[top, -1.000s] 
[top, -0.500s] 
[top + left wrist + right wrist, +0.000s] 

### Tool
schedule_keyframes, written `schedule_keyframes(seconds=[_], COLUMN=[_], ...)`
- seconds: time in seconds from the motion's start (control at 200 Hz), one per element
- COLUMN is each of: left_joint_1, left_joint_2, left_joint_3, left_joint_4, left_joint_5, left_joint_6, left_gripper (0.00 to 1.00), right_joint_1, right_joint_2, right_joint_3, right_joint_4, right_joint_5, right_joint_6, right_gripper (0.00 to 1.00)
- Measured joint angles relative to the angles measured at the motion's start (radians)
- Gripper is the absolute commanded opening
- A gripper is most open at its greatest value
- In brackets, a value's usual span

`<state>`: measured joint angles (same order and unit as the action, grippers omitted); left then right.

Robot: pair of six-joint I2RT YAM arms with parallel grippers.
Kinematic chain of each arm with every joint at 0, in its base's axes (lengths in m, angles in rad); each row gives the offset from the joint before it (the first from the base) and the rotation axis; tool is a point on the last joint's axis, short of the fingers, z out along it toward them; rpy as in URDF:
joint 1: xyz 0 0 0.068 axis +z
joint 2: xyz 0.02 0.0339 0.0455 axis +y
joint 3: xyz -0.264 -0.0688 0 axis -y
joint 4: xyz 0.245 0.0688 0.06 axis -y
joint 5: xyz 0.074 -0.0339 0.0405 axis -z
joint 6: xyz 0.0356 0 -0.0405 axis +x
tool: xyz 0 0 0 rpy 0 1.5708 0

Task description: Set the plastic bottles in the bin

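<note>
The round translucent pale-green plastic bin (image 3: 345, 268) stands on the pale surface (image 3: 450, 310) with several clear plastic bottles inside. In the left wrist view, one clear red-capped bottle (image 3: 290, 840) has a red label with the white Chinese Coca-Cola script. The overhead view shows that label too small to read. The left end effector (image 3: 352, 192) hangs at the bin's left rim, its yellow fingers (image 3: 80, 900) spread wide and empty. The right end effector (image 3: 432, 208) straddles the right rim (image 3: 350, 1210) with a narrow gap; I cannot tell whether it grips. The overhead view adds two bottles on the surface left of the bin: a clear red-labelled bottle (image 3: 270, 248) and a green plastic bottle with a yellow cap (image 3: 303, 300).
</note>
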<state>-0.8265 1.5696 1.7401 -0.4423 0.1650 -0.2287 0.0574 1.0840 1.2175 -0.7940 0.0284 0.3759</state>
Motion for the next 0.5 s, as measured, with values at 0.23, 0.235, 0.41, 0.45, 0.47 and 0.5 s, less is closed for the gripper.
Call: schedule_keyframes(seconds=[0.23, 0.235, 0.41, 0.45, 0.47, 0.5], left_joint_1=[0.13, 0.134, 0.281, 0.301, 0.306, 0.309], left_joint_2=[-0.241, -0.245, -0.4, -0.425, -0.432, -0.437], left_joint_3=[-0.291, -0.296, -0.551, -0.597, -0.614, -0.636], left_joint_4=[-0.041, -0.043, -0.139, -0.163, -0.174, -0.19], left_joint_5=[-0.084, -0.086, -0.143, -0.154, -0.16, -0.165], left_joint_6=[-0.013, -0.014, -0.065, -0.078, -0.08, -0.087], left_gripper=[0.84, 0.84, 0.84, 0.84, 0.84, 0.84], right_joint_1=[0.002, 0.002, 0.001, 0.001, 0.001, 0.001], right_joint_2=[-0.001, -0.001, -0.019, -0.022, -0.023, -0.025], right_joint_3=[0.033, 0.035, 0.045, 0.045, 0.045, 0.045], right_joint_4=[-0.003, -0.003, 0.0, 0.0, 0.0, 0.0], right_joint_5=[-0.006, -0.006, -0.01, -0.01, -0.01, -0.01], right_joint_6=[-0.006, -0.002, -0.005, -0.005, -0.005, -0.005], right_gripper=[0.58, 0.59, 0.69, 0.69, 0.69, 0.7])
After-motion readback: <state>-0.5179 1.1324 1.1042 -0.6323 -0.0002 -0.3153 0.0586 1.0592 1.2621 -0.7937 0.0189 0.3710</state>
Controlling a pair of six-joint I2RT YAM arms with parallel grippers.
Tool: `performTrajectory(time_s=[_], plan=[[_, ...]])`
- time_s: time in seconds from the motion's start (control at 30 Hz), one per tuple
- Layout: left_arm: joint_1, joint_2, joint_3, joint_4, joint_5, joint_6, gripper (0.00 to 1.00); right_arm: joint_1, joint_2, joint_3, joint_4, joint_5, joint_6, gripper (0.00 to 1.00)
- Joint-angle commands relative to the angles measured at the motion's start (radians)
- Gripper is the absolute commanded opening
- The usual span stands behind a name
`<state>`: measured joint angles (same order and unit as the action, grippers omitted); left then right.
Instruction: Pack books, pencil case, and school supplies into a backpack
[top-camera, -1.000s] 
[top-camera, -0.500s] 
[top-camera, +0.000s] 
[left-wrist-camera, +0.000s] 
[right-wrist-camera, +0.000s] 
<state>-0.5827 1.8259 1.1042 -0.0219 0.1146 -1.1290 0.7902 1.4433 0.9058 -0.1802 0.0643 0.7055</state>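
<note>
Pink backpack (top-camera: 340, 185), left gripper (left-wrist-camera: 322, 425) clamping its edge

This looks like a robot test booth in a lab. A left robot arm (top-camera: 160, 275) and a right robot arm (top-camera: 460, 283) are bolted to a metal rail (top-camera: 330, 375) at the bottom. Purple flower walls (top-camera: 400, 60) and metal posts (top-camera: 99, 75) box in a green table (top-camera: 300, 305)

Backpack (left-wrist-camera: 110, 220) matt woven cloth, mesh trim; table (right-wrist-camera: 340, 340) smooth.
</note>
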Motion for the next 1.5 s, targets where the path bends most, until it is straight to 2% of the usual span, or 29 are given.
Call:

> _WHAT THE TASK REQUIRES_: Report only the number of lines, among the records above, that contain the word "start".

> _EXERCISE ANSWER_: 4